Third, regulating the release of election forecasts has been a critical issue for the Election Commission of India (ECI). National elections, and many state elections, are often conducted over a month or more due to security concerns and logistical requirements. In national elections, different regions of a state often vote on different dates. Some have suggested that in phased elections, parties that perform well in the initial phase often see a momentum effect and tend to perform better in latter phases as well. While the empirical evidence for this claim remains thin, it is possible that the bandwagon voters may shift towards parties performing well in the initial phases, expecting them to emerge victorious. This possibility and the role of opinion polls in inducing and enhancing the momentum effect were advanced as a rationale for a ban on the release of opinion poll findings before the end of the last phase of an election.

While this specific restriction on the release of findings in between polling phases is justifiable, the idea of banning opinion polls is naive. Opinion polls are not the sole source of information that voters depend on for forming expectations about the election. Even if their telecast is banned, there would still be numerous political commentators sitting in television studios or writing newspaper columns, discussing their views on the upcoming elections. Are we going to ban these also?

Fourth, critics of opinion polls must look at their utility beyond seat and vote share projections, more specifically, the production of public knowledge.

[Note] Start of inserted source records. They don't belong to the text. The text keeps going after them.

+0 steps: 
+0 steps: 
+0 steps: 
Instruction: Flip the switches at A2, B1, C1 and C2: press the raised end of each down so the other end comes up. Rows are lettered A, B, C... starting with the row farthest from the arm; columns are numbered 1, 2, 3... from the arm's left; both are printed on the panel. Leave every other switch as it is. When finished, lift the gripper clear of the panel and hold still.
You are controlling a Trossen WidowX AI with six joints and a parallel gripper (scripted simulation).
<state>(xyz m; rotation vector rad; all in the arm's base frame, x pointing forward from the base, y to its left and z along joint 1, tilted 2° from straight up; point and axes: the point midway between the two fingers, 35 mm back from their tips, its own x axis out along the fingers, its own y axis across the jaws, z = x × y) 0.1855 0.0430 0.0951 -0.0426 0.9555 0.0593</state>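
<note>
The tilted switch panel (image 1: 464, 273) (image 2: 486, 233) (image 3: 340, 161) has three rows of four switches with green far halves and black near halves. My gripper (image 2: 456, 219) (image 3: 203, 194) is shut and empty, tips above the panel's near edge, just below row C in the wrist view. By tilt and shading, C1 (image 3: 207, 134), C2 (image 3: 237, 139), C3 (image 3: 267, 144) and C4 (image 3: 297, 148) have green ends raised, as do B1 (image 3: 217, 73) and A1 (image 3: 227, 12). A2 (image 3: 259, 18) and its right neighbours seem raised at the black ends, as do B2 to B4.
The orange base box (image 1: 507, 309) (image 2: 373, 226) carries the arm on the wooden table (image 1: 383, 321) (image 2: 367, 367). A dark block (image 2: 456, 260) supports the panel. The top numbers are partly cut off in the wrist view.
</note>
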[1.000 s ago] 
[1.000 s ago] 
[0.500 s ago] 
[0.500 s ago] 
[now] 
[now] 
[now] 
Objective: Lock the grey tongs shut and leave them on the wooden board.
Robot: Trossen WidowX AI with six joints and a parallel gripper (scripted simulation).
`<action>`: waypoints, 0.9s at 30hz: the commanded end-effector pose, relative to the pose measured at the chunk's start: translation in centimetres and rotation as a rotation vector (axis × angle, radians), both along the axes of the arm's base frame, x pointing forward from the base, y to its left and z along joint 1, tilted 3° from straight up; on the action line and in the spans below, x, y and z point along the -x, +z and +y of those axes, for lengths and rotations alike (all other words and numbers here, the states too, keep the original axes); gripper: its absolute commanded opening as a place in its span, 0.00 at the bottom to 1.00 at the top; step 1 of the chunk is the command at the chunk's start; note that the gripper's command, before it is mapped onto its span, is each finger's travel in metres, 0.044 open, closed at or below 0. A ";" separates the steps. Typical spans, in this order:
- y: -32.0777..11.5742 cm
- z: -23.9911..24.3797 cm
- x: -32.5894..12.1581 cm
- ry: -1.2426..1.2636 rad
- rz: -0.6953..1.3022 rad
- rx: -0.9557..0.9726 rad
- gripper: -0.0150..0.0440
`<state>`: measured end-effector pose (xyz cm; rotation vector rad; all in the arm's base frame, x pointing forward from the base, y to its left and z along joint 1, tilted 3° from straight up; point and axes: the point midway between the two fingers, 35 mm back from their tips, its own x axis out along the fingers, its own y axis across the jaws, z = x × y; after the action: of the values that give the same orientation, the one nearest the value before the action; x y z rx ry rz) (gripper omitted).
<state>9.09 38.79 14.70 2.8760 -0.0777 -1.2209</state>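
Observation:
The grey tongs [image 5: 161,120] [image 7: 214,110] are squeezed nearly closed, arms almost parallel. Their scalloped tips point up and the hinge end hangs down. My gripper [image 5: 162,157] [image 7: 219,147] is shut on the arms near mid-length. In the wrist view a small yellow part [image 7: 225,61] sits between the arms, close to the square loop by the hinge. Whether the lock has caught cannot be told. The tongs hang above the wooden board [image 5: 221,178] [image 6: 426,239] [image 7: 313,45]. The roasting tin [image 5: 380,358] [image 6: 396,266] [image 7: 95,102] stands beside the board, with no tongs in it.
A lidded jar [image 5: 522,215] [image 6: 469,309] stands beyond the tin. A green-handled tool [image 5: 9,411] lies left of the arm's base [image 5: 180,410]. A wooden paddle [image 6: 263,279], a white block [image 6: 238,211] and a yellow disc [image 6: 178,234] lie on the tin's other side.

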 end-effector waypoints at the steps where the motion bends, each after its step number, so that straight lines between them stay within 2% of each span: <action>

Data from polls help in providing crucial social science insights and have great academic value. Across the world, social scientists have used surveys to answer many important questions about the polity and society. Time-series survey data in particular has been useful in studying long-term trends of Indian politics: political participation, the ideological orientation of voters, trust in institutions, the efficacy of the vote, degree of belief in a democratic system, and leadership choices, to list a few.

 

Overall, election surveys over the last two decades have been a valuable and reliable source of information on India’s electoral politics. The unfortunate part is the shift in focus from psephology to prophecy. Election studies, including the business of forecasting and predictions, must not be reduced merely to election time entertainment. Forecasting based on scientific models is a common practice in many fields like pure sciences and economics. Survey evidence can also be used to prepare similar models to understand political and social events. Despite models on human behaviour being more prone to error, we must curb our intrinsic bias against forecasting since elections remain the most opportune moment to study politics and people.

 

Footnotes:

1. The NES is a scientific study of the political behaviour, opinion and attitudes of the Indian electorate. It incorporated innovative research techniques for understanding elections in India. The method note published by the Lokniti team in the special issues on the 2004 and 2009 Lok Sabha elections in the Economic and Political Weekly provides a detailed account of the NES tradition.

2. For example, the pre-poll survey conducted by Lokniti-CSDS during the Bihar 2015 assembly elections estimated a four percentage point lead for the NDA, but in the post-poll survey, the NDA trailed by a similar margin. See, Rahul Verma and Sanjay Kumar, ‘How the Grand Alliance Won’, Seminar 678, February 2016.